Task statement: Repeat every record exactly, omitting the pictures.
*** Provided data ***
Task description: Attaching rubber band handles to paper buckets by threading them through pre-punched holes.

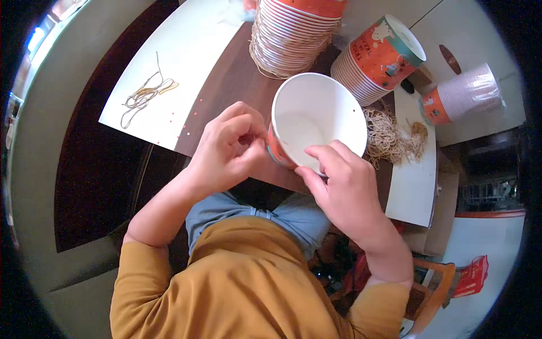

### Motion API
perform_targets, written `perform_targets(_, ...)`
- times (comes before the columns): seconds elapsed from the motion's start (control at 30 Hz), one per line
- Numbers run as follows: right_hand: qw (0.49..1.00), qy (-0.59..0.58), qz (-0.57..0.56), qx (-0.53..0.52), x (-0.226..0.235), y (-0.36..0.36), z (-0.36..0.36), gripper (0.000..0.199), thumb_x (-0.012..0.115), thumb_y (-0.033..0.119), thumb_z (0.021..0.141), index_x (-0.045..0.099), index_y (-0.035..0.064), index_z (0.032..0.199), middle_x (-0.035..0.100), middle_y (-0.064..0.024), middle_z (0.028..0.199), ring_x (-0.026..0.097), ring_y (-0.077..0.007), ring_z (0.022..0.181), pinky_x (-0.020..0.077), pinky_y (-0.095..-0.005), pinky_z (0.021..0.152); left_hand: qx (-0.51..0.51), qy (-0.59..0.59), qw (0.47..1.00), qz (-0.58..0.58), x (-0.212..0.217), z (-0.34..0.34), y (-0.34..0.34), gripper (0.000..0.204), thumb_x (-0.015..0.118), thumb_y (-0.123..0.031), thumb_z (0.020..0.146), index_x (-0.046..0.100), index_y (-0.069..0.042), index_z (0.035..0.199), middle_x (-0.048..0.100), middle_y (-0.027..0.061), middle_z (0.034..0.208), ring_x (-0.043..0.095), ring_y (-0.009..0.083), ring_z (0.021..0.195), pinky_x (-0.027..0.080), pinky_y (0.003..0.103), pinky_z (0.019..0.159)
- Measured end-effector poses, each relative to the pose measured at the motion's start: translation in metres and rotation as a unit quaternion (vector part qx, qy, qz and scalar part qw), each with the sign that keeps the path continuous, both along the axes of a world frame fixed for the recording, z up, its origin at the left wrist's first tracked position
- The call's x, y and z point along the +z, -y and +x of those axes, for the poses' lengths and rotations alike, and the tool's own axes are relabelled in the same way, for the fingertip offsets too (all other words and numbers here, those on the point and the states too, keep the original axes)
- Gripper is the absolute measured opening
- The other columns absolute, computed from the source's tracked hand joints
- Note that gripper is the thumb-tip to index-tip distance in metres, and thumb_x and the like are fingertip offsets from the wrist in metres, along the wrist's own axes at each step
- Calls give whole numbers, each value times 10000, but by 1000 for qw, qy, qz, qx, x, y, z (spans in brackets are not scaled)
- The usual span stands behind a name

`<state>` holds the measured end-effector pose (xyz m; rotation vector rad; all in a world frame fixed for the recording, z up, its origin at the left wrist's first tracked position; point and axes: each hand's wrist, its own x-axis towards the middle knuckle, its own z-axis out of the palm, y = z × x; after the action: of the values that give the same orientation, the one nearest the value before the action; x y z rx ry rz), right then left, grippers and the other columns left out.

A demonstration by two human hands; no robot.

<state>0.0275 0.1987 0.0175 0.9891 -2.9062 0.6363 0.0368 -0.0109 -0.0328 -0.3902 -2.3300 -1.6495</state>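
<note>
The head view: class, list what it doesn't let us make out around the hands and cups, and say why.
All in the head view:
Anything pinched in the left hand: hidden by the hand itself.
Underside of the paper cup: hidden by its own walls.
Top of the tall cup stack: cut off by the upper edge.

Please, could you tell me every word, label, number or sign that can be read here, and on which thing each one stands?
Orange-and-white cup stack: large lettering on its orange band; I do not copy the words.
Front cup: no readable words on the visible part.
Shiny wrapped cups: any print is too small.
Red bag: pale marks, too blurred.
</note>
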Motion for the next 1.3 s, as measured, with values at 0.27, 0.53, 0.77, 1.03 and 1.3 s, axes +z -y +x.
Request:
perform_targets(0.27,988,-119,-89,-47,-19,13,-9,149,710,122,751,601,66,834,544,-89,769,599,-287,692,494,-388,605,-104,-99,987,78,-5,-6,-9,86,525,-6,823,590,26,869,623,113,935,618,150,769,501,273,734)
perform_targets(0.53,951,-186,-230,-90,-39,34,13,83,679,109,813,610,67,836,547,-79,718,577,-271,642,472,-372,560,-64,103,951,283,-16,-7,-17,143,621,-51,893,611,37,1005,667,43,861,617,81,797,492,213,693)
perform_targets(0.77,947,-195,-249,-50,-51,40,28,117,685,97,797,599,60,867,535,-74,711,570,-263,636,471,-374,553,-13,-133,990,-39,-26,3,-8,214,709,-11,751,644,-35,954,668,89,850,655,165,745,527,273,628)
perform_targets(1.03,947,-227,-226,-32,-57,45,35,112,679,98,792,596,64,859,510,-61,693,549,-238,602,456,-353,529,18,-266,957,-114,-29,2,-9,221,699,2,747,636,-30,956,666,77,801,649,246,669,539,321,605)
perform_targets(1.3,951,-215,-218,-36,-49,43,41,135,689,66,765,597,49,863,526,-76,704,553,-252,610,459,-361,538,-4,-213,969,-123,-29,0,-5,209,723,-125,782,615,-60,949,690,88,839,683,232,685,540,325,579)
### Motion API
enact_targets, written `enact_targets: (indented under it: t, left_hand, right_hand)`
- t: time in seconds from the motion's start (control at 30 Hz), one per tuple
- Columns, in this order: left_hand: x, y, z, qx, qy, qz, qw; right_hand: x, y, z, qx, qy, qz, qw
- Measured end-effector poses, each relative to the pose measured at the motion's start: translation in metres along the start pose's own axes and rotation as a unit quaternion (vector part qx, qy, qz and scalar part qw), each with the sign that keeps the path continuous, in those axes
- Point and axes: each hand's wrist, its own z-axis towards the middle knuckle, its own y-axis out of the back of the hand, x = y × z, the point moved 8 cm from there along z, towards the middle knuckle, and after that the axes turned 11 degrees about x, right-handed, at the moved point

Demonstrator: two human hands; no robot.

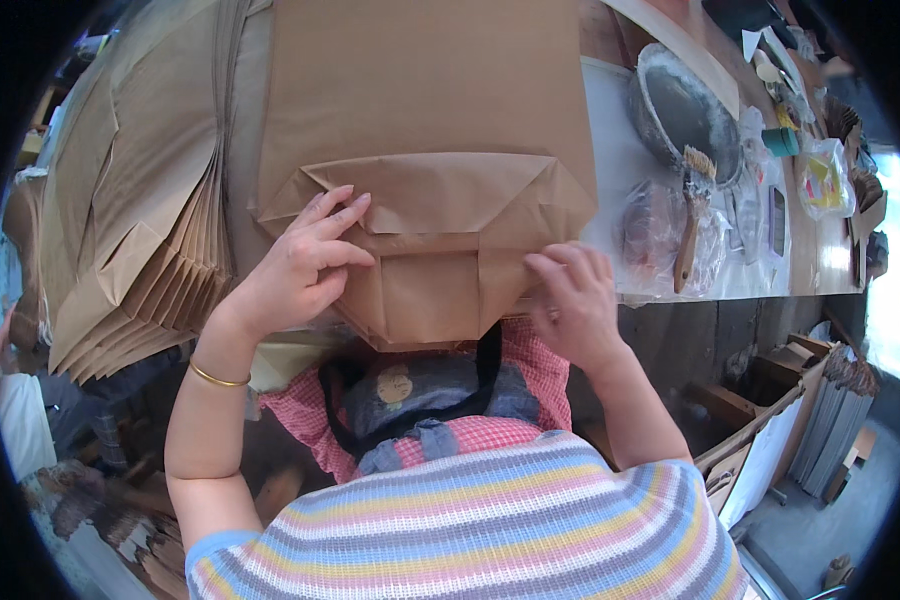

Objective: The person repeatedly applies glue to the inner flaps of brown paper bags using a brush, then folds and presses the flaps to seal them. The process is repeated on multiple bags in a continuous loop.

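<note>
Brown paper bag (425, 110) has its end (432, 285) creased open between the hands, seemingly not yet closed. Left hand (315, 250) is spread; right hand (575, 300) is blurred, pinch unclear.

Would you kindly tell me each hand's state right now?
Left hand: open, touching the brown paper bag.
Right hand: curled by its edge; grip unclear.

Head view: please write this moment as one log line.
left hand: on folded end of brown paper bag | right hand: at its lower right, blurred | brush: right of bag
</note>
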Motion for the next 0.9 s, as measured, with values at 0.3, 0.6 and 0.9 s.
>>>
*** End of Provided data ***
Your solution:
Task description: Attaching rubber band handles to paper buckets by threading them through pre-punched holes.


### Motion API
perform_targets, written `perform_targets(_, ...)`
- times (comes before the columns): seconds elapsed from the motion's start (control at 30 Hz), one per line
- Numbers run as follows: right_hand: qw (0.49..1.00), qy (-0.59..0.58), qz (-0.57..0.56), qx (-0.53..0.52), x (-0.226..0.235), y (-0.36..0.36), z (-0.36..0.36), gripper (0.000..0.199), thumb_x (-0.012..0.115), thumb_y (-0.033..0.119), thumb_z (0.021..0.141), index_x (-0.045..0.099), index_y (-0.035..0.064), index_z (0.032..0.199), middle_x (-0.035..0.100), middle_y (-0.064..0.024), middle_z (0.028..0.199), ring_x (-0.026..0.097), ring_y (-0.077..0.007), ring_z (0.022..0.181), pinky_x (-0.020..0.077), pinky_y (-0.095..-0.005), pinky_z (0.021..0.152); left_hand: qx (-0.51..0.51), qy (-0.59..0.59), qw (0.47..1.00), qz (-0.58..0.58), x (-0.212..0.217), z (-0.34..0.34), y (-0.34..0.34), gripper (0.000..0.204), thumb_x (-0.015..0.118), thumb_y (-0.123..0.031), thumb_z (0.020..0.146), index_x (-0.046..0.100), index_y (-0.069..0.042), index_z (0.035..0.199), middle_x (-0.048..0.100), middle_y (-0.027..0.061), middle_z (0.034..0.208), ring_x (-0.043..0.095), ring_y (-0.009..0.083), ring_z (0.021..0.195), pinky_x (-0.027..0.080), pinky_y (0.003..0.103), pinky_z (0.019..0.159)
- Measured end-effector poses, each relative to the pose measured at the motion's start: translation in metres and rotation as a unit quaternion (vector part qx, qy, qz and scalar part qw), each with the sign that keeps the path continuous, both along the axes of a world frame fixed for the recording, z up, its origin at the left wrist's first tracked position
- The call's x, y and z point along the +z, -y and +x of those axes, for the poses' lengths and rotations alike, and the tool's own axes are relabelled in the same way, for the fingertip offsets too (all other words and numbers here, those on the point and the states too, keep the original axes)
- Gripper is the absolute measured opening
- The other columns absolute, computed from the source's tracked hand joints
- Note that gripper is the thumb-tip to index-tip distance in metres, and thumb_x and the like are fingertip offsets from the wrist in metres, along the wrist's own axes at each step
- Calls give whole numbers, each value times 10000, but by 1000 for qw, qy, qz, qx, x, y, z (spans in brackets are not scaled)
- The usual span stands behind a name

`<state>` holds the measured end-effector pose (xyz m; rotation vector rad; all in a world frame fixed for the recording, z up, its origin at the left wrist's first tracked position; point and axes: each hand's wrist, its own x-axis towards the middle knuckle, its own z-axis out of the palm, y = z × x; after the action: of the values that give the same orientation, the one nearest the value before the action; x y z rx ry rz), right then left, grippers and the other columns left out.

A demonstration by two human hands; no robot.

<state>0.0275 0.1987 0.0175 0.9891 -2.9062 0.6363 0.0368 -0.0109 -0.0328 -0.3902 -2.3300 -1.6495</state>
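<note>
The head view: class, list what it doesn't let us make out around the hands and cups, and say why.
All in the head view:
Anything pinched in the left hand: hidden by the hand itself.
Underside of the paper cup: hidden by its own walls.
Top of the tall cup stack: cut off by the upper edge.

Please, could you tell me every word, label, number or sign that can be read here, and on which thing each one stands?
Orange-and-white cup stack: large lettering on its orange band; I do not copy the words.
Front cup: no readable words on the visible part.
Shiny wrapped cups: any print is too small.
Red bag: pale marks, too blurred.
</note>
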Motion for the next 1.3 s, as measured, with values at 0.27, 0.53, 0.77, 1.03 and 1.3 s, axes +z -y +x.
Request:
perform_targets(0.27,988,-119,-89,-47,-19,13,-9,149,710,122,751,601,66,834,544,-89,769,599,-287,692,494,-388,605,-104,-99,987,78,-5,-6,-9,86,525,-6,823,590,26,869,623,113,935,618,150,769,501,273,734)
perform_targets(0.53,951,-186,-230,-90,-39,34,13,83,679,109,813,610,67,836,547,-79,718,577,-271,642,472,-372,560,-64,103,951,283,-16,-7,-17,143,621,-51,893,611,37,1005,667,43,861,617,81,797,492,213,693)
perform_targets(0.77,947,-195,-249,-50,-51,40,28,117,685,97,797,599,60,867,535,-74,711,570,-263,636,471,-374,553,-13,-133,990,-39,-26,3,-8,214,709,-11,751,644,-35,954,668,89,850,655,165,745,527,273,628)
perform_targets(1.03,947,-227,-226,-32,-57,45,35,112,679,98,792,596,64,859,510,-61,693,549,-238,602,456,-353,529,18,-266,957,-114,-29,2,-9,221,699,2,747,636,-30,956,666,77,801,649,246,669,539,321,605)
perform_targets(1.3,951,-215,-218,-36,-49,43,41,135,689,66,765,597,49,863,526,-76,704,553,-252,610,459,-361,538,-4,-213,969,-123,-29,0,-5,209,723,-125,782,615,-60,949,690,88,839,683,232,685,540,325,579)
### Motion API
enact_targets, written `enact_targets: (indented under it: t, left_hand, right_hand)`
- t: time in seconds from the motion's start (control at 30 Hz), one per tuple
- Columns, in this order: left_hand: x, y, z, qx, qy, qz, qw; right_hand: x, y, z, qx, qy, qz, qw
- Measured end-effector poses, each relative to the pose measured at the motion's start: translation in metres along the start pose's own axes and rotation as a unit quaternion (vector part qx, qy, qz and scalar part qw), each with the sign that keeps the path continuous, in those axes
- Point and axes: each hand's wrist, its own z-axis towards the middle knuckle, its own y-axis out of the back of the hand, x = y × z, the point moved 8 cm from there along z, towards the middle knuckle, and after that the axes turned 11 degrees about x, right-handed, at the moved point

Demonstrator: two human hands; no robot.


Objective: The person repeatedly applies glue to the inner flaps of brown paper bags using a brush, then folds and presses the flaps to seal them. The process is repeated on multiple bags in a continuous loop.

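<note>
Brown paper bag (425, 110) has its end (432, 285) creased open between the hands, seemingly not yet closed. Left hand (315, 250) is spread; right hand (575, 300) is blurred, pinch unclear.

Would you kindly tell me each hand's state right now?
Left hand: open, touching the brown paper bag.
Right hand: curled by its edge; grip unclear.

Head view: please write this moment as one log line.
left hand: on folded end of brown paper bag | right hand: at its lower right, blurred | brush: right of bag
</note>
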Motion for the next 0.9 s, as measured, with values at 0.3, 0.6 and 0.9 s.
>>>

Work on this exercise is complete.